Итальянский национализм вроде бы легко понять: Великая Римская империя, Рим, римское право и культ государственности, Ватикан, Священная Римская империя (правда, "германской нации"). И тем не менее он был в Италии весьма слабым. Достаточно напомнить, что знаменитое Возрождение культивировало Грецию, а не Рим. И итальянский национализм всегда носил прогерманские черты. В какой-то мере в этом направлении вели воспоминания о вождях V века — Аларихе, Одоакре, Теодорихе, сокрушавших Рим, а также память об "освободительной войне" за Италию Византии в VI столетии, после которой потомков римлян на полуострове вообще не осталось. Но главное, что привлекало всяких националистов, — воинственный дух германцев, их неистребимая жажда завоеваний.
Сам по себе национализм в Италии не мог иметь большого влияния и потому, что он искал питательный материал в другой нации, и потому, что для национализма нужен "образ врага". А такового, по существу, не было. В Италии не было пресловутого "еврейского вопроса", а обозначенный в качестве главного врага Коминтерн находился где-то далеко и непосредственно обывателя не затрагивал. И хотя националистам удалось подвинуть фашизм в сторону немецкого национал-социализма, в толщу населения эти чужие идеи не проникли. И если бы дуче последовал примеру своего испанского коллеги, отношение к нему историков было бы существенно иным. Франко сумел откупиться "Голубой дивизией" и умер своей смертью Муссолини вверг совершенно не подготовленную в военном отношении страну в мировую бойню и в итоге получил по заслугам.
Вопреки упорно распространяемому мнению вовсе не Сталин проявлял наибольший интерес к итальянскому фашизму в 20-е годы. Скорее таких заинтересованных надо искать среди его оппонентов. В раннем фашизме вообще было не столько национального, сколько иррационального. Этим-то он и привлекал в начале века, когда вроде бы все рушилось и перспектива не просматривалась.
Историки, похоже, недооценивают факты, хорошо известные литературоведам. Речь идет о "футуризме" и близких к нему течениях модернизма, пышно расцветших в России начала XX века и преобладавших в "левых" течениях и организациях 20-х годов.

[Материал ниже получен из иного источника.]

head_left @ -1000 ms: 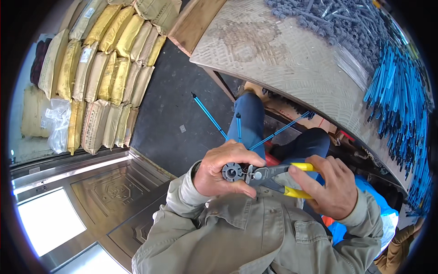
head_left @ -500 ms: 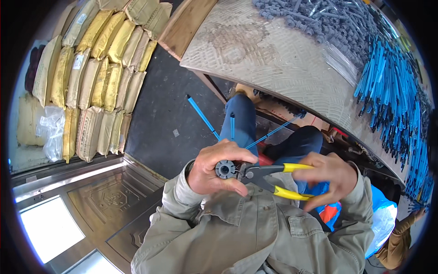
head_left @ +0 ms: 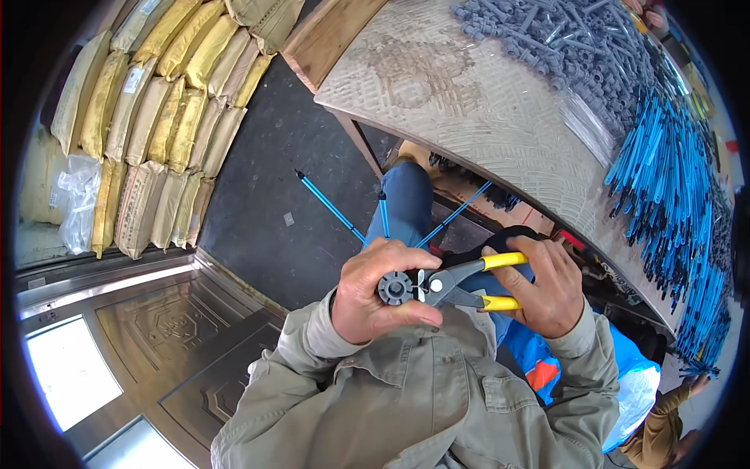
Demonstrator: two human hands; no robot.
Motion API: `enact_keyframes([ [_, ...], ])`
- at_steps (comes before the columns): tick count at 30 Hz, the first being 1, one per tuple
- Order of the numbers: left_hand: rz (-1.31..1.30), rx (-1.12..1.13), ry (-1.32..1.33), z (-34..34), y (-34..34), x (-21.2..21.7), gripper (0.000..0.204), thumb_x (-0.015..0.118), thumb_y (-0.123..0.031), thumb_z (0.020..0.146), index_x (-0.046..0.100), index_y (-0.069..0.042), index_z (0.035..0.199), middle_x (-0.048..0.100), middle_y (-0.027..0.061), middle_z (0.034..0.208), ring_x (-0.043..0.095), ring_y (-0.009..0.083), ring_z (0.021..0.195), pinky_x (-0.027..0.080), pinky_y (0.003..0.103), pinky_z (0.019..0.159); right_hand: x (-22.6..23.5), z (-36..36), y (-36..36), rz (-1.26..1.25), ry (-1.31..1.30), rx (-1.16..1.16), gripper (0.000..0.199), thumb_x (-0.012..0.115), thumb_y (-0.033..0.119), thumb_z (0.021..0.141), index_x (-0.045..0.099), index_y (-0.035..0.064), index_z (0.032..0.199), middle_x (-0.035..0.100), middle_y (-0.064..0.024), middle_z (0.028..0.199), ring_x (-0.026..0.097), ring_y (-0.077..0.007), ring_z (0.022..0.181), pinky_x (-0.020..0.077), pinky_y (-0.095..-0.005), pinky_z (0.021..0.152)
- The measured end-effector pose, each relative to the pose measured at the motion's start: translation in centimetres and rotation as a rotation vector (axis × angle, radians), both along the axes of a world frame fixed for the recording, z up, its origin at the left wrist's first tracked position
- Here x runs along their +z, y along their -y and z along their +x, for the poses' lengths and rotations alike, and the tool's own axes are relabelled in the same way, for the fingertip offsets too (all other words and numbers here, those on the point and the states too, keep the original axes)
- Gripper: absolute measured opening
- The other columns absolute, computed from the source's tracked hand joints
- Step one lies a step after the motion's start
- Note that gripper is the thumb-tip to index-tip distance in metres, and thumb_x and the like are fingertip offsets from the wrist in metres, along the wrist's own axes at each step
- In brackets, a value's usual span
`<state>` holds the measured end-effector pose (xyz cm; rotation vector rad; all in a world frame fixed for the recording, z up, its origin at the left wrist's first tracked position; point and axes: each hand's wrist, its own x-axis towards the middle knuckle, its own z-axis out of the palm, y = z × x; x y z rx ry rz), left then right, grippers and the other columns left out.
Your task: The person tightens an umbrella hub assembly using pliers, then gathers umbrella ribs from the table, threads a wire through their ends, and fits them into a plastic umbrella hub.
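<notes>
Pliers point(head_left: 461, 283) on grey hub point(head_left: 395, 288) — both gripped

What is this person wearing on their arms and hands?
Both arms are in long sleeves of a khaki-olive work jacket, loose and creased, with plain cuffs ending at the wrists. The left hand and right hand are bare: no gloves, and no watch or ring that shows.
</notes>
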<state>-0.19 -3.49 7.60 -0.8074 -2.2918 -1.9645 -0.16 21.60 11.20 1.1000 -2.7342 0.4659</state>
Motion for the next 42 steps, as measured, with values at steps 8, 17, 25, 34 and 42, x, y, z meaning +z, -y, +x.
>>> enact_keyframes([
  [8, 0.022, 0.053, -0.029, 0.3, 0.2, -0.5, 0.069, 0.081, -0.039, 0.057, 0.057, 0.003, 0.107, 0.064, 0.0120, 0.089, 0.058, 0.0175, 0.073, 0.044, 0.029, 0.067, -3.3, -0.7, -0.2, -0.035, -0.008, 0.097, 0.019, 0.068, 0.018, 0.071, 0.062, 0.0064, 0.085, 0.052, -0.0127, 0.085, 0.052, -0.0230, 0.064, 0.0417, -0.0318, 0.055],
  [17, 0.481, 0.119, 0.043, 0.6, -1.0, -0.8, 0.090, 0.085, -0.030, 0.060, 0.037, 0.006, 0.126, 0.060, 0.0151, 0.093, 0.059, 0.0200, 0.087, 0.048, 0.032, 0.076, -9.4, 0.7, 9.2, -1.067, 0.654, -0.095, 0.018, 0.066, 0.000, 0.075, 0.062, -0.0014, 0.093, 0.057, -0.0121, 0.084, 0.060, -0.0245, 0.073, 0.0473, -0.0298, 0.063],
  [25, 0.048, 0.203, 0.048, 2.5, 0.6, -1.9, 0.038, 0.069, 0.009, 0.067, 0.055, 0.001, 0.101, 0.062, 0.0122, 0.088, 0.061, 0.0203, 0.081, 0.048, 0.032, 0.076, -9.4, 1.5, 8.7, -1.119, 0.565, -0.043, 0.017, 0.065, 0.002, 0.078, 0.063, -0.0022, 0.095, 0.060, -0.0140, 0.099, 0.061, -0.0255, 0.080, 0.0481, -0.0283, 0.069],
  [34, 0.090, 0.206, 0.072, 2.5, 0.7, -2.3, 0.028, 0.067, 0.010, 0.063, 0.055, 0.000, 0.085, 0.060, 0.0108, 0.081, 0.061, 0.0216, 0.077, 0.048, 0.032, 0.072, -4.4, -1.8, 2.6, -0.025, -0.812, -0.172, 0.041, 0.073, 0.023, 0.075, 0.060, 0.0158, 0.113, 0.047, -0.0009, 0.121, 0.049, -0.0174, 0.109, 0.0318, -0.0485, 0.100],
  [42, 0.101, 0.149, 0.057, 2.0, 0.3, -1.8, 0.028, 0.064, 0.010, 0.061, 0.053, 0.000, 0.084, 0.059, 0.0098, 0.079, 0.061, 0.0218, 0.075, 0.048, 0.033, 0.070, -3.7, -3.1, 2.4, 0.178, -1.072, -0.171, 0.048, 0.064, 0.040, 0.080, 0.051, 0.0174, 0.121, 0.035, 0.0048, 0.125, 0.037, -0.0149, 0.121, 0.0200, -0.0531, 0.107],
])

Дело в том, что родоначальником этого течения был Маринетти (1876–1944), с 1919 года близкий сподвижник и духовный наставник Муссолини. В России Маринетти пользовался большой популярностью. Русские его последователи устраивали ему пышные встречи и переводили едва ли не все его книги.
В сущности, все направление русского "махизма" с "Пролеткультом" и прочими организациями "неистовых ревнителей" шло в русле методологии и идеологии итальянского фашизма в области культуры. А к "махизму" склонялись у нас и большинство членов Политбюро, равно как ответственных деятелей культурного "фронта". Почти в тех же формах разрушительный настрой сохраняется и у современных "постмодернистов", хотя объект разрушения, естественно, изменился. И следует подчеркнуть, что нигилизм и зуд разрушения ни в коей мере не носил антиеврейского характера ни у итальянских, ни у российских футуристов. Напротив. В годы "военного коммунизма" Отделом изобразительного искусства Наркомпроса заведовал левый бундовец Давид Штеренберг, по аттестации Луначарского "решительный модернист", тесно связанный с футуристами Запада.
Естественно, что социально-политическая оценка фашизма политическими лидерами страны увязывалась с отношением К собственным "левым" движениям. А она тоже была непоследовательной и методологически не была выверенной. Отсюда неустойчивость позиций и у Сталина, и у Зиновьева, и у Бухарина вплоть до 20-х годов, когда закрепляется представление о социал-демократах как о "социал-фашистах (формула Зиновьева 1924 г.): так оценивался отход социал-демократии от идеи "мировой революции".
Фашизм начинал с резкой критики "плутократии" и масонства, как главного инструмента политического влияния финансового капитала и транснациональных корпораций. В 1925 году масонство было запрещено и некоторые масоны подверглись репрессиям. А уже после войны выявилось, что все лидеры фашизма оставались масонами высоких степеней розенкрейцерского, оккультно-мистического направления (Муссолини имел 30-ю степень посвящения), и через эту систему и отчасти католическую церковь (с которой и формально не порывали) и поддерживалась связь с высшими транснациональными центрами (см.: Лолий Замойский. За фасадом масонского храма. М., 1990, с. 206–207).